No Brasil, a implementação da educação intercultural ainda enfrenta obstáculos, decorrentes da história de desigualdades do país. Contudo, a Escola Waldir Garcia destaca-se por suas práticas pedagógicas inclusivas, que dão visibilidade e acolhimento a alunos imigrantes e refugiados, como os haitianos e venezuelanos. A instituição promove uma abordagem de ensino horizontal, quebrando com práticas etnocêntricas e monoculturais, e construindo um ambiente propício ao diálogo e à inclusão cultural.
A transformação para o modelo de tempo integral, a partir de 2016, ampliou as oportunidades para um desenvolvimento mais completo dos alunos, abrangendo os aspectos intelectual, físico, emocional e sociocultural. Mesmo diante das dificuldades impostas pela pandemia de COVID-19, a escola adaptou-se rapidamente às ferramentas digitais, mantendo o envolvimento com a comunidade escolar e assegurando a continuidade das práticas interculturais.
A Escola Municipal Waldir Garcia se tornou um exemplo inspirador de como promover a educação intercultural, comprometida com o acolhimento e respeito à diversidade. Sua relação com a comunidade é pautada por um modelo humanitário, e a gestão escolar trabalha para garantir que a instituição continue atuando como um espaço de formação de cidadãos críticos e socialmente conscientes.
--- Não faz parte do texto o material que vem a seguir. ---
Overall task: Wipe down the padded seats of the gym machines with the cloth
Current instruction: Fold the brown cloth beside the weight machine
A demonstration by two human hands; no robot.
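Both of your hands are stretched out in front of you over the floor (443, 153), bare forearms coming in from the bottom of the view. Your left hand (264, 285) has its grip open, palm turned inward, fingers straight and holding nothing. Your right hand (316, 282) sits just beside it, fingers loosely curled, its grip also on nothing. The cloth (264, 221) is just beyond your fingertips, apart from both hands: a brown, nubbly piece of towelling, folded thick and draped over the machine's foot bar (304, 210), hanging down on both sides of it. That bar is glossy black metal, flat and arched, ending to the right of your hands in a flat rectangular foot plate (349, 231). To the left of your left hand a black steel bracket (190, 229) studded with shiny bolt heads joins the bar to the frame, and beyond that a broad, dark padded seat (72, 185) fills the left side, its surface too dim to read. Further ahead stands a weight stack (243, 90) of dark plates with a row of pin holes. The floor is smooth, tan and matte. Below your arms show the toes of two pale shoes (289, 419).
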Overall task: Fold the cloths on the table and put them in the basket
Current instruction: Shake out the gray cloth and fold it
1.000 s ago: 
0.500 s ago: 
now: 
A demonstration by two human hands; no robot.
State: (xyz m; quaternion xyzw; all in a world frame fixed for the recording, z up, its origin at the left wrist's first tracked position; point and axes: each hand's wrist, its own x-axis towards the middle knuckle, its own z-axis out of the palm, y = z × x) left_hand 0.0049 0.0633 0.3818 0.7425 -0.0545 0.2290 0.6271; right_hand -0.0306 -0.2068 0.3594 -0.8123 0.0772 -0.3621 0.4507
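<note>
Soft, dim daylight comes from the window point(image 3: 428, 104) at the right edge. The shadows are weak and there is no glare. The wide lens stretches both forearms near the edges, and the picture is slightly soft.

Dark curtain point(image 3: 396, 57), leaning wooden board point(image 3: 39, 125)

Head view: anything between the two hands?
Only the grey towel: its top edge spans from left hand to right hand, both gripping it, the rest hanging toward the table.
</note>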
No entanto, para que esse modelo seja ampliado e fortalecido, é essencial que a Secretaria Municipal de Educação invista em formação continuada para os profissionais da escola, desenvolva parcerias com universidades e melhore as condições salariais dos docentes e gestores. Além disso, o fortalecimento do Conselho Escolar, melhorias na infraestrutura e acompanhamento adequado dos recursos destinados à instituição são passos fundamentais.
A gestão escolar deve continuar fomentando práticas que acolham e respeitem as vozes dos estudantes imigrantes e refugiados. O corpo docente também deve investir na produção de materiais pedagógicos que reflitam a diversidade cultural da comunidade escolar e que abordam temas como culturas africanas, indígenas e imigração. Além disso, é crucial promover o protagonismo dos estudantes imigrantes e desenvolver atividades que combatam preconceitos e discriminações.
Com essas ações, será possível consolidar ainda mais a educação intercultural na Escola Municipal Waldir Garcia, garantindo que ela permaneça um exemplo de inclusão e valorização da diversidade cultural, além de um motor de transformação social.